Digitization is transforming the market for books. Lower marginal costs have reduced prices by 10-15 percent in the past four years, and digitization has given creators the ability to circumvent traditional gatekeepers and publish their work directly. The number of self-published works has grown by almost 300 percent since 2006 and now exceeds the number of traditionally published works. Given the inherent difficulty in predicting the ex post appeal of creative products at the time of investment, a growth in available new products can substantially expand the appeal of available products. While e-book data are not systematically available, Waldfogel and Reimers are able to document that falling prices have increased consumer surplus by $2-3 billion per year. Using bestseller lists in conjunction with title-level data on physical sales and their best estimates of e-book sales, they document that many self-published books have substantial ex post appeal to consumers. Works that began their commercial lives through self-publishing began to appear on bestseller lists in 2011 and by late 2012 such works accounted for a tenth of both bestseller listings and estimated unit sales. In romantic fiction, self-published works account for almost a third. These changes challenge the role of gatekeepers while benefiting consumers.

Avi Goldfarb and Brian Silverman, University of Toronto; Ryan McDevitt, University of Rochester; and Sampsa Samila, National University of Singapore

The Effect of Social Interaction on Economic Transactions: An Embarrassment of Niches?

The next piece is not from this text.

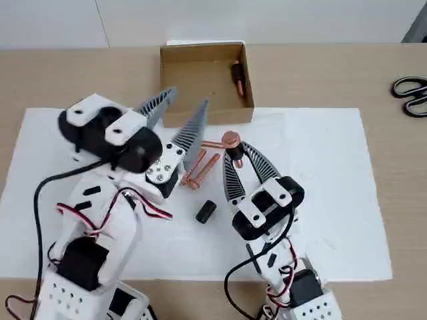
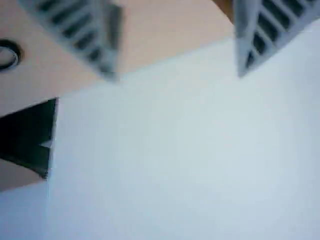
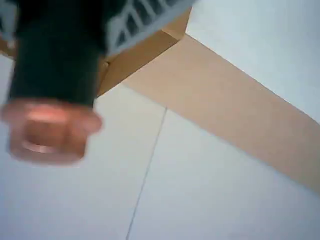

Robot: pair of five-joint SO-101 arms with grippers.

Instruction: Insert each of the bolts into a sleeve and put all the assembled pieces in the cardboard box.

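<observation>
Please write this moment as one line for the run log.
left gripper open near box | right gripper shut on sleeved bolt | box holds one piece | loose bolts and sleeve on paper

Cardboard box (image 1: 230, 117) at the worktop's (image 1: 320, 73) far edge: top open. Left pincer (image 1: 189, 97), jaws apart, hangs at the box's near wall. Right pincer (image 1: 235, 152), gripping a sleeved bolt (image 1: 231, 140), stands beside the wall. Loose bolts (image 1: 203, 167) and a black sleeve (image 1: 206, 211) lie between the arms. White sheet (image 1: 320, 187) is free toward the right edge.
</observation>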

Goldfarb, McDevitt, Silverman, and Samila show that social interaction reduces the diversity of products purchased by consumers in two retail settings. First,thwye consider a field experiment conducted by Sweden's monopoly alcohol retailer and find that moving purchases from behind the counter to self-service disproportionately increases the sales of difficult-to-pronounce products. Second, they use individual-level panel data from a pizza delivery restaurant to show that online orders have more complexity and more calories, which increases both consumer and producer surplus. Combined, these results suggest that social frictions can substantially affect market outcomes, perhaps because of consumers' fear of embarrassment.